Other LREM lawmakers elected Sunday to represent Paris include a solar-panel entrepreneur, a business journalist, a lawyer, and a computer programmer. Cedric Villani, who won the prestigious Fields Medal for math in 2010, will be representing a district south of Paris. Typhanie Degois, a 24-year-old who just earned a university degree in international affairs, narrowly defeated an incumbent who had held a circumscription in the Alps for 20 years.
“I have serious doubts about their ability to be members of parliament,” Julien Dray, a former spokesman for the Socialist Party, said June 16 on BFM TV. “It’s not nothing being a deputy. It’s not something that you improvise. We are going to have some unpleasant surprises.”
Government spokesman Christophe Castaner has said REM will provide training for its new deputies, though hasn’t given any details. Journal du Dimanche said the new deputies will have to attend a two-day seminar next weekend.
“LREM will work for the greatest integration for these new members,” he said June 8 on BFM. “They will have some technical difficulties, after all, after five years in parliament I can’t answer all the questions. But I don’t think it’s a problem to bring in people with experience in the world of business, of culture.”

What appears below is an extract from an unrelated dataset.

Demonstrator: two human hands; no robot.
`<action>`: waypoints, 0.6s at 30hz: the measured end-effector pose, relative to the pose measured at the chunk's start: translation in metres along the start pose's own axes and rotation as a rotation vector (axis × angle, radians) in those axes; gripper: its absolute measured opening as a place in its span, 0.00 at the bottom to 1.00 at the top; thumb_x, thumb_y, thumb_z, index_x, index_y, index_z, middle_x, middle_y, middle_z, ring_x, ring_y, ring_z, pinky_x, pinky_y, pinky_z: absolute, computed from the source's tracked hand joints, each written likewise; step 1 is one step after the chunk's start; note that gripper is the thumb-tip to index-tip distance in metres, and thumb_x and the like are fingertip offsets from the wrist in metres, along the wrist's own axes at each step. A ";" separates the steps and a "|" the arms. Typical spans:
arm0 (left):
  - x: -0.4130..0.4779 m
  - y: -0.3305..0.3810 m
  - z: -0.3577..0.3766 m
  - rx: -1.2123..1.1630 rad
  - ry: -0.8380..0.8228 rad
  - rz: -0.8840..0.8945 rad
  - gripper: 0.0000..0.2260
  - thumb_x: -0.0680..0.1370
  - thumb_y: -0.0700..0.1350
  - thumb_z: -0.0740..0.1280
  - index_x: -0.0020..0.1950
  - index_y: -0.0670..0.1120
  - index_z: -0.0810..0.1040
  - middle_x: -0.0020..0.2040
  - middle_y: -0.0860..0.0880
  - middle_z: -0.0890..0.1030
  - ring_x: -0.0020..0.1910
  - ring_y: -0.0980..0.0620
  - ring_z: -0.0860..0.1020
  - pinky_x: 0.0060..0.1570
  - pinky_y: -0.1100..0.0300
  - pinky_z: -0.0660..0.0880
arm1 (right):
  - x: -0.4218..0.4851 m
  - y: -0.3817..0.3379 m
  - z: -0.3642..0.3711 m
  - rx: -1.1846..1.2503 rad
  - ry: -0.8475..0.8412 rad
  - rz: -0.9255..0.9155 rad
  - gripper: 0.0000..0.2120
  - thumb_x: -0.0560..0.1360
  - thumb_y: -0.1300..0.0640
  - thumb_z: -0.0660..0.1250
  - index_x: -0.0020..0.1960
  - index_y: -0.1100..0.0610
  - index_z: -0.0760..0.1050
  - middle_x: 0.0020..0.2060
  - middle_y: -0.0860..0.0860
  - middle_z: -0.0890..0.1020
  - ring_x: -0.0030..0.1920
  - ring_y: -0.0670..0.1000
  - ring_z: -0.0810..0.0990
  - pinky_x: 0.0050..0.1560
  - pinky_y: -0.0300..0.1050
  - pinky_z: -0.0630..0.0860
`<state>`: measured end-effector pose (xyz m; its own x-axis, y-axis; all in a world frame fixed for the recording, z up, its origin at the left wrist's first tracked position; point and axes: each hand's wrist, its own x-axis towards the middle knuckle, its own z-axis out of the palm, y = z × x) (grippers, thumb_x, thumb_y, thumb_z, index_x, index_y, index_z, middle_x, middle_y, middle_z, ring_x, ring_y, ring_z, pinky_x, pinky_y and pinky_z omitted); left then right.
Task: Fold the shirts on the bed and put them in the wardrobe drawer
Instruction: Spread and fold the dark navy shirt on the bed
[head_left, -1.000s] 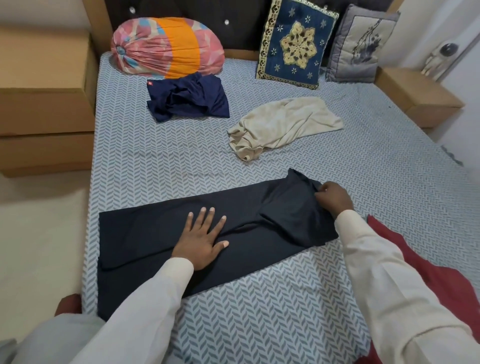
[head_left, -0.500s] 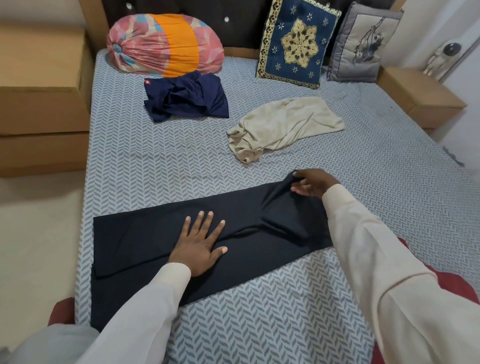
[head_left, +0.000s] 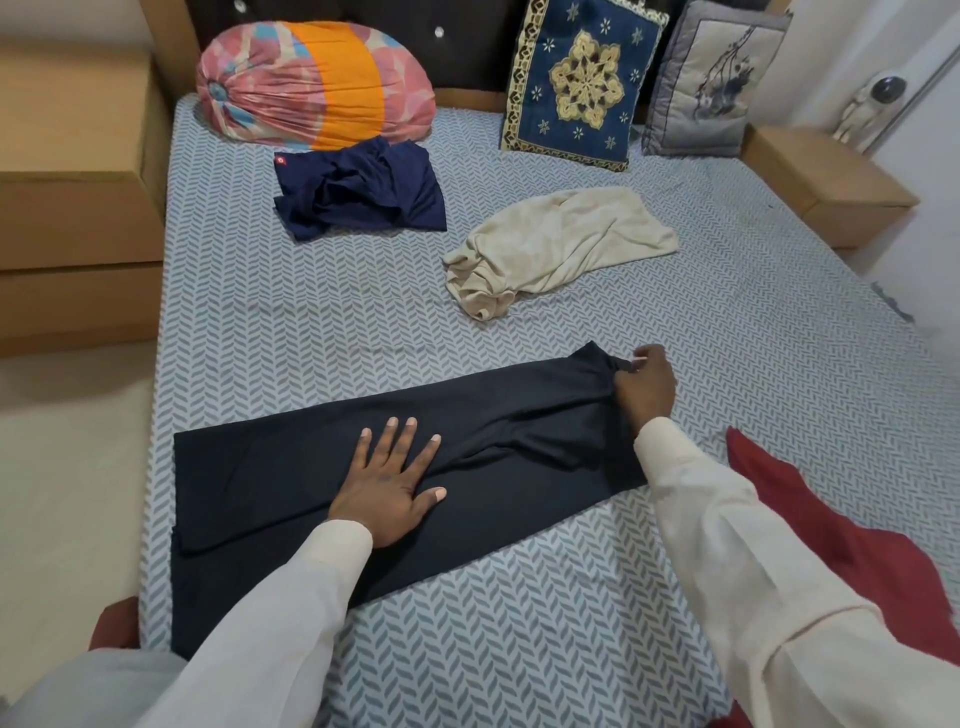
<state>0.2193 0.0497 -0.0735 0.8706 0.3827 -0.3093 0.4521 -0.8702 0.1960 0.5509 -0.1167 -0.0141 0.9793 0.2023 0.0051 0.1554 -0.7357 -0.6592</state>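
1. The dark shirt (head_left: 270, 488) lies in a long folded band across the near part of the bed (head_left: 519, 649).
2. The left hand (head_left: 392, 483) presses flat on the dark shirt's middle, fingers straight and spread.
3. The right hand (head_left: 644, 387) pinches the dark shirt's far right corner.
4. A red garment (head_left: 831, 535) lies right of the dark shirt.
5. Beyond the dark shirt lies a crumpled cream shirt (head_left: 556, 244), and farther off a crumpled navy shirt (head_left: 363, 192).

Pink-orange bolster (head_left: 311, 88), blue cushion (head_left: 582, 83), grey cushion (head_left: 717, 78), white figurine (head_left: 865, 109)
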 end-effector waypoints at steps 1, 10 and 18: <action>0.000 0.000 0.000 0.000 0.001 -0.001 0.37 0.70 0.70 0.31 0.77 0.59 0.34 0.78 0.50 0.32 0.76 0.48 0.29 0.72 0.44 0.29 | -0.008 -0.007 0.003 -0.031 0.005 -0.114 0.16 0.70 0.64 0.65 0.58 0.57 0.74 0.47 0.52 0.78 0.47 0.52 0.75 0.54 0.44 0.71; 0.002 0.001 0.001 -0.009 -0.006 -0.001 0.37 0.69 0.70 0.30 0.77 0.59 0.33 0.74 0.51 0.28 0.75 0.48 0.29 0.72 0.44 0.29 | 0.007 -0.001 0.040 -0.590 -0.379 -0.492 0.16 0.75 0.55 0.64 0.60 0.60 0.77 0.55 0.61 0.77 0.58 0.63 0.74 0.62 0.51 0.70; 0.003 0.000 0.003 0.016 -0.025 -0.007 0.38 0.69 0.71 0.29 0.77 0.59 0.32 0.73 0.51 0.27 0.75 0.48 0.29 0.73 0.43 0.30 | 0.005 -0.007 0.004 -0.282 -0.151 -0.364 0.14 0.74 0.58 0.67 0.59 0.60 0.80 0.52 0.59 0.83 0.56 0.60 0.79 0.58 0.47 0.72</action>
<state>0.2211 0.0501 -0.0777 0.8624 0.3810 -0.3333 0.4546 -0.8726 0.1787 0.5542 -0.1075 -0.0124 0.8284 0.5553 0.0741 0.5338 -0.7423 -0.4050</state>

Anne-Marie Idrac, a former trade minister in a center-right government and a deputy from 1997 to 2002, said learning the ropes of how laws and debates are handled in the National Assembly isn’t particularly difficult. More challenging will be understanding the lawmaker’s role and how it relates to the government. “Those who come from the business world will have to learn that it’s not a decision-making executive position, it’s a collective body of deliberation,” said Idrac, 65, who is now president of Toulouse Airport and a board member at Total SA and Bouygues SA.